## WORK INSTRUCTIONS
Look through the data below and count each line where the word "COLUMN" appears. Reply with the count alone.

## AVAILABLE DATA
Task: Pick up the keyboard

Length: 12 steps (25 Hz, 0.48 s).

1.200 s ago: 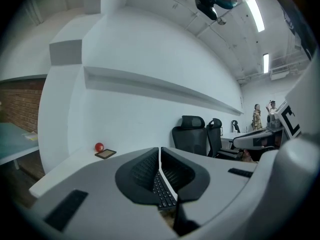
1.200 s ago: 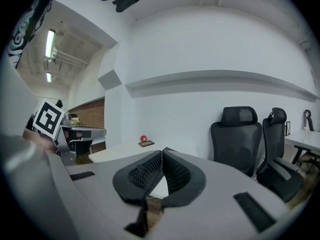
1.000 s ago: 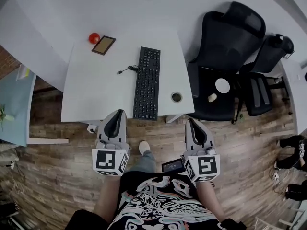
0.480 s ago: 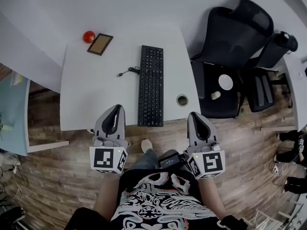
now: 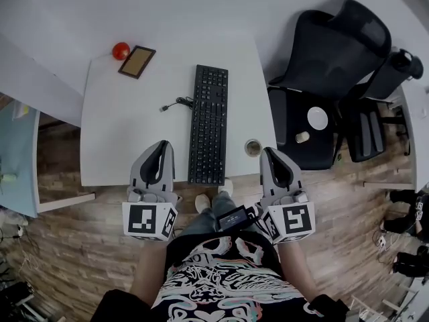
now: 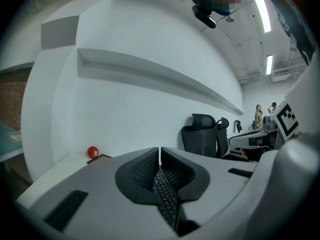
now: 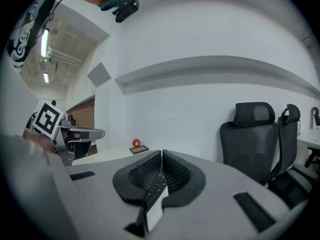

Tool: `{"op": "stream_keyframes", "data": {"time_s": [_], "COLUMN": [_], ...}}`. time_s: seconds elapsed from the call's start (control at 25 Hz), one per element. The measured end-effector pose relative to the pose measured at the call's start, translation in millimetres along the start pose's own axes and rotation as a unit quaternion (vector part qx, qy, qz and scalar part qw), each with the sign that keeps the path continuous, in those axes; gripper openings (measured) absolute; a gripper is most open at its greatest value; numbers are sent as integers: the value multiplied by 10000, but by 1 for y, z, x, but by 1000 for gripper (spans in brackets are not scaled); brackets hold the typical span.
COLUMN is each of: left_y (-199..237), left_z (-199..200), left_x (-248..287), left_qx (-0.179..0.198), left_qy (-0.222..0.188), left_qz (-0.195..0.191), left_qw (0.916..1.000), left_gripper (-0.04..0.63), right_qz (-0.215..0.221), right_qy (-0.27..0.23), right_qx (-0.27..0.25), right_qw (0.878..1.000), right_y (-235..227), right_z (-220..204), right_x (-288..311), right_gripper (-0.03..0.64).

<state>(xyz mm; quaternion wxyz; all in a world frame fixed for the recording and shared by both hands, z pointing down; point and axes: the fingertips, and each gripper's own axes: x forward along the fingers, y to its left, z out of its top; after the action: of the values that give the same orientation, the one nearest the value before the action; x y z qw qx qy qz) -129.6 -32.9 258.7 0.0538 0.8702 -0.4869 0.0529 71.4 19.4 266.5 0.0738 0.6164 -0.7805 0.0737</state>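
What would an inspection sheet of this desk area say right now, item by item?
Surface: white table, mostly bare.
Job's things: long black keyboard lying flat, lengthwise away from the person, untouched.
Clutter: red ball and brown flat rectangular panel at the far left corner; small round cup-like thing right of the keyboard.
Grippers: left gripper and right gripper at the table's near edge, either side of the keyboard, fingers shut, holding nothing.
Cables: thin black cable lying loose left of the keyboard.
Surroundings: black office chairs to the right, wooden plank floor.
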Motion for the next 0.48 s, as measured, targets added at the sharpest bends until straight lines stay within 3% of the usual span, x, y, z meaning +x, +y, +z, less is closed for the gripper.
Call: {"op": "stream_keyframes", "data": {"time_s": [0.16, 0.36, 0.48], "left_y": [3, 5, 4], "left_z": [0, -9, -9], "left_x": [20, 42, 51], "left_qx": [10, 17, 34], "left_qy": [87, 238, 276], "left_qz": [157, 383, 498], "left_qw": [9998, 9990, 9984], "left_gripper": [25, 25, 25], "right_qz": [234, 537, 679], "right_qy": [24, -29, 153], "right_qx": [109, 609, 569], "right_qw": [9997, 9967, 9960], "right_y": [-15, -35, -41], "right_z": [3, -2, -13], "right_x": [19, 39, 50], "right_gripper": [32, 32, 31]}}
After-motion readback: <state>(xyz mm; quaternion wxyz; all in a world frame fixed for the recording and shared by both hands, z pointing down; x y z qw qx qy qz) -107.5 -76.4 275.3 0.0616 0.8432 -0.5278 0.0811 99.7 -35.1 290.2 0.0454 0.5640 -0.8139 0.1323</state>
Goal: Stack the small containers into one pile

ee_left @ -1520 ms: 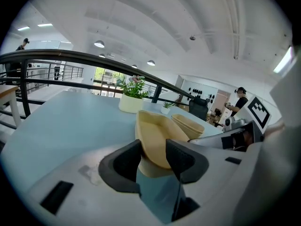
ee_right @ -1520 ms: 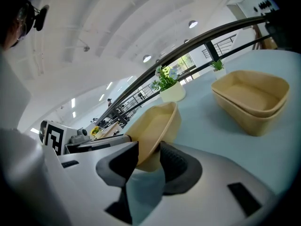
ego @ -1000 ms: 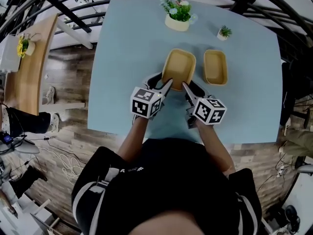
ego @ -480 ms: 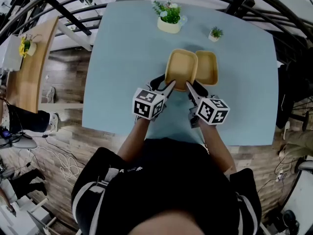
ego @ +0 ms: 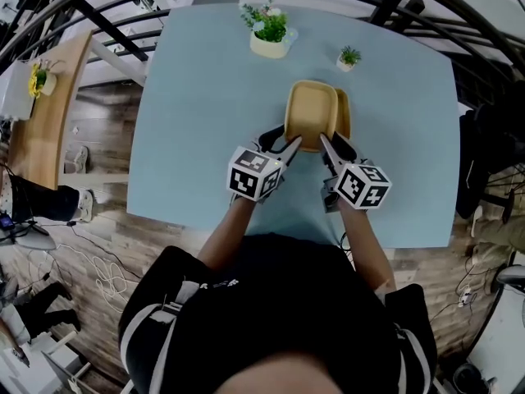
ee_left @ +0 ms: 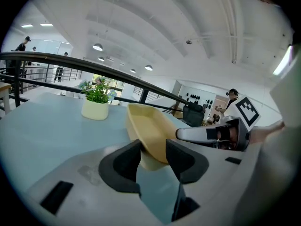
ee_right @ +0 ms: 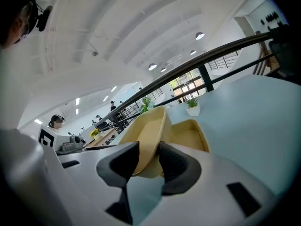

## SOLUTION TO THE PROBLEM
2